Sabe-se que a LAI foi publicada para regulamentar o inciso XXXIII do artigo 5º da Constituição Federal de 1988 [6], onde preconiza que “todos têm direito a receber dos órgãos públicos informações de seu interesse particular, ou de interesse coletivo ou geral, que serão prestadas no prazo da lei, sob pena de responsabilidade, ressalvadas aquelas cujo sigilo seja imprescindível à segurança da sociedade e do Estado”. Arriscamos dizer que, a partir daquele ato, o Estado Brasileiro demonstrou, mesmo que de forma incipiente, uma clara intenção de mudar o paradigma até então existente, no qual o acesso à informação pública era restrito e o sigilo predominante, para se viver um modelo onde o sigilo das informações poderia ser aplicado apenas em situações excepcionais. Após a publicação da LAI tem-se a máxima publicidade e transparência das informações públicas como regra geral.

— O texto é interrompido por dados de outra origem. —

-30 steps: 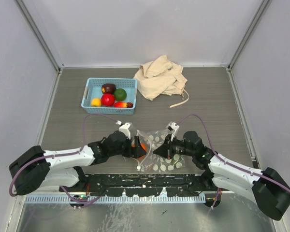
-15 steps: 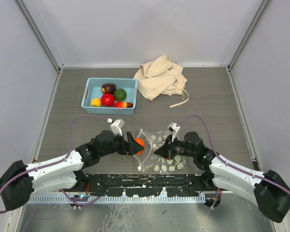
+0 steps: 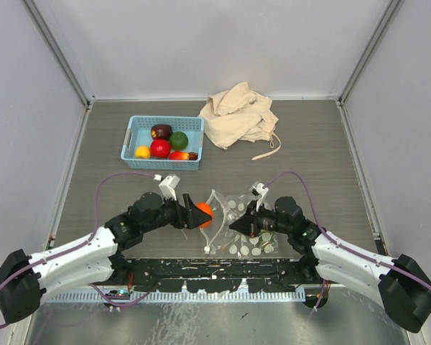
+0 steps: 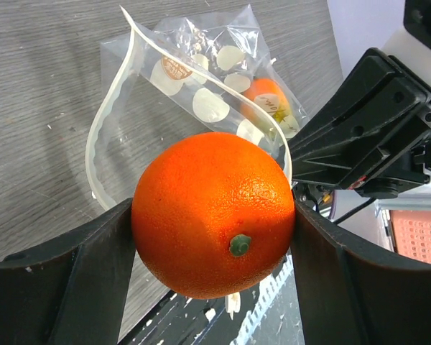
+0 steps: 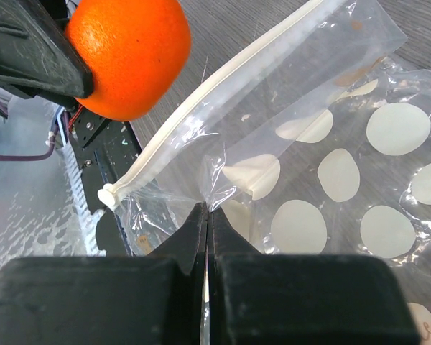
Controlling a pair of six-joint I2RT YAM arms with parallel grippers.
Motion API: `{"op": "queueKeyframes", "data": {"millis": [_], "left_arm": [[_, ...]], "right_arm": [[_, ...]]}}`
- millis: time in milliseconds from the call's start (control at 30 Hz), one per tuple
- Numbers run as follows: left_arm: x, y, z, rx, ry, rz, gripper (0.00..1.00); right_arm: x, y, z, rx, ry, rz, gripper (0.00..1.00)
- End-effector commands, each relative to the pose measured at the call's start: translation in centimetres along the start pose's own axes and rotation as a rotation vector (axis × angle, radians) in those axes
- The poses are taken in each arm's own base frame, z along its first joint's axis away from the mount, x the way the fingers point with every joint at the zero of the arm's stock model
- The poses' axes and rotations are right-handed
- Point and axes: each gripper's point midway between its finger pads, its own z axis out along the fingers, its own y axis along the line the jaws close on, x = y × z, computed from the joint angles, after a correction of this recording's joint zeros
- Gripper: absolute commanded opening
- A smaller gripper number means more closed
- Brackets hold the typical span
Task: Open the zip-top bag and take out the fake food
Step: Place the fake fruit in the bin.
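The zip-top bag (image 3: 228, 206) lies on the table (image 3: 316, 158) near the front edge, btw the two grippers. It is clear w/ white dots. Its mouth is open, and the white zip strip (image 4: 99, 147) stands up in a big loop on the bag's left side. One small fruit (image 4: 267, 97), orange w/ a sticker, sits inside the bag and shows thru the plastic. An orange (image 3: 204, 210) is out of the bag, just left of the open mouth & up off the table. The left gripper (image 3: 201, 213) is clenched on that orange, w/ one finger (image 4: 93, 277) on each side pressing it. The right gripper (image 3: 235, 226) is at the bag's middle, on its right half. It is pinched tight on a fold of the clear plastic just under the zip strip, w/ only that thin plastic btw its fingers. Well behind the bag & to its left sits a blue basket (image 3: 131, 136) w/ more fake food: a maroon one (image 3: 161, 131), a green one (image 3: 178, 140), a red one (image 3: 160, 148), a yellow one (image 3: 142, 152) & an orange-red one (image 3: 178, 155). Well behind the bag & a bit right lies a crumpled beige cloth bag (image 3: 238, 115) w/ a string.
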Motion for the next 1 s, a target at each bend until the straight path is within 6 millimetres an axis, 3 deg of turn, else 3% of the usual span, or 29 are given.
{"op": "queueKeyframes", "data": {"millis": [0, 400, 967], "left_arm": [[-1.0, -0.6, -0.7, 0.03, -0.026, -0.001, 0.36], [-4.2, 0.2, -1.9, 0.006, -0.076, 0.007, 0.35], [-15.2, 3.9, -2.8, -0.076, -0.256, -0.038, 0.33]], "right_arm": [[-1.0, 0.4, 0.1, -0.018, -0.044, -0.035, 0.01], [-0.9, 0.4, 0.1, -0.019, -0.044, -0.034, 0.01], [-0.8, 0.3, 0.2, -0.019, -0.04, -0.032, 0.01]]}}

A máxima publicidade e os acessos à informação pública têm sido, em tese, assegurados por uma série de dispositivos trazidos pela LAI, como a obrigatoriedade de criação, em todos órgãos e entidades da administração pública, do Serviço de Informação ao Cidadão (SIC). As normas que tratam do assunto dividem o SIC em eletrônico, aquele que é acessado através da rede mundial de computadores, e o SIC físico, aquele instituído fisicamente nas instituições públicas. O que muitos brasileiros talvez não saibam é que qualquer pessoa pode requerer informações públicas por meio do SIC.

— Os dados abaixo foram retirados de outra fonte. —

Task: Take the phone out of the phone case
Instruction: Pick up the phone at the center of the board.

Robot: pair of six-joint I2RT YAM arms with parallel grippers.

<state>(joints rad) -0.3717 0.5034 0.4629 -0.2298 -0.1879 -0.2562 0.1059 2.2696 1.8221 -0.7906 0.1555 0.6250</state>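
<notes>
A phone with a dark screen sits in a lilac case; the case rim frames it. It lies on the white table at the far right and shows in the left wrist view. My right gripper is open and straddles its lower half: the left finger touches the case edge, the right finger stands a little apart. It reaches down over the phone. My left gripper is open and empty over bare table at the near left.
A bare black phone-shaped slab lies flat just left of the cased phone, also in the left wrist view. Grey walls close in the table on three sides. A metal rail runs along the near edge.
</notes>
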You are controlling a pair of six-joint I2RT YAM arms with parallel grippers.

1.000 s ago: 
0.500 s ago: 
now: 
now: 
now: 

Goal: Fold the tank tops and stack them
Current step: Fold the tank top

Cabe lembrar que o SIC é apenas um dos instrumentos que o cidadão poderá utilizar para solicitar uma informação pública desejada, visto que, conforme o artigo 10º da LAI, “qualquer interessado poderá apresentar pedido de acesso às informações aos órgãos e entidades referidos no art. 1º desta Lei, por qualquer meio legítimo…” [1]. Em resumo, os órgãos e entidades públicas que não tiverem constituído o SIC não poderão se esquivar de fornecer a informação pública alegando não o possuir. Neste ínterim, exploramos alguns dados relacionados aos pedidos de acesso à informação destinados à União, disponíveis no Painel da LAI da Controladoria Geral da União – CGU [7], iniciando, conforme Gráfico 1, pela evolução no número de pedidos.

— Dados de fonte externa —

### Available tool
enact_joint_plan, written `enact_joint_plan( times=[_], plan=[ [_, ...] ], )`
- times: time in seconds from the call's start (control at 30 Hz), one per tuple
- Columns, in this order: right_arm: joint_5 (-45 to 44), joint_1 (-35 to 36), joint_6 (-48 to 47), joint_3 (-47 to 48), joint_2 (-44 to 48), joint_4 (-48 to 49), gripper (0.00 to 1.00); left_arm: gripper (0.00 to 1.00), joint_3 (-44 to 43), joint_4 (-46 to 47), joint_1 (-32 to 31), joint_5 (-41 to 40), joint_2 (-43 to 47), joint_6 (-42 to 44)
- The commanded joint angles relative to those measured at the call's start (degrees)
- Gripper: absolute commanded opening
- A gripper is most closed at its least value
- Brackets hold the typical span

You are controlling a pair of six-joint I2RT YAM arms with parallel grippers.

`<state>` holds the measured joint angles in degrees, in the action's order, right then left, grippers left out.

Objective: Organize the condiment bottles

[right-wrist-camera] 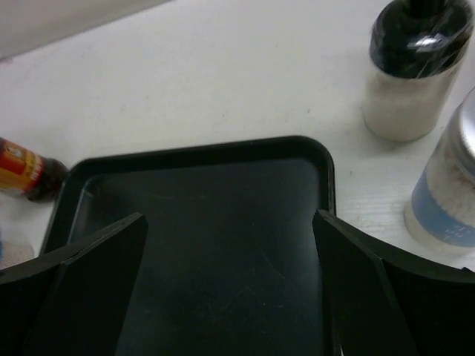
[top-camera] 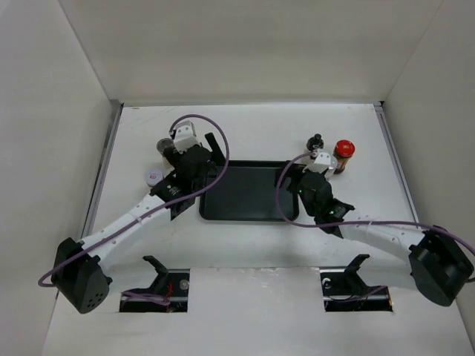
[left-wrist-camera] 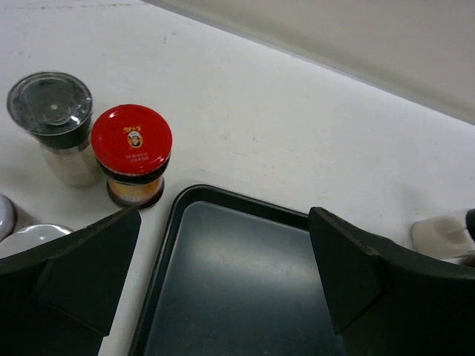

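Over the left end of the flat black tray [left-wrist-camera: 178, 209], the left gripper [left-wrist-camera: 223, 297] hangs with its jaws spread wide and nothing between them. A red-capped jar [left-wrist-camera: 131, 141] and a grey-capped jar [left-wrist-camera: 50, 104] stand side by side on the white counter [left-wrist-camera: 297, 111] just off the tray's corner. At the tray's right end the right gripper [right-wrist-camera: 230, 297] also gapes, holding nothing, with a black-capped jar [right-wrist-camera: 412, 67] and a silver-capped jar [right-wrist-camera: 449, 193] on the counter just past one corner and a brown bottle [right-wrist-camera: 26, 174] beside the other.
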<state>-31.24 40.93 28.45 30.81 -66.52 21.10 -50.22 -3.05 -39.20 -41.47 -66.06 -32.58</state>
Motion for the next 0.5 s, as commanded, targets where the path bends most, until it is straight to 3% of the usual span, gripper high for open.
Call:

Gráfico 1. Evolução dos pedidos
Ao longo dos últimos 10 anos foram realizados 1.088.661 pedidos de acesso à informação. Embora possamos enxergar um aumento gradativo no número de solicitações com o passar dos anos, fato que pode demonstrar uma construção do exercício deste direito, o número de pedidos é pequeno quando comparado ao tamanho da população brasileira e o lapso temporal utilizado como referência. Além disso, quando se analisa o número de solicitantes distintos, esse número fica ainda menor. Dados do Painel apontam que aproximadamente 483 mil solicitantes foram responsáveis pelos mais de 1 milhão de pedidos direcionados à União, o que dá uma média de 2,3 pedidos por solicitantes. Desse total, 462 mil foram feitos por pessoa física. Em relação à pessoa jurídica, temos no Gráfico 2 a distribuição percentual por tipo de instituição solicitante.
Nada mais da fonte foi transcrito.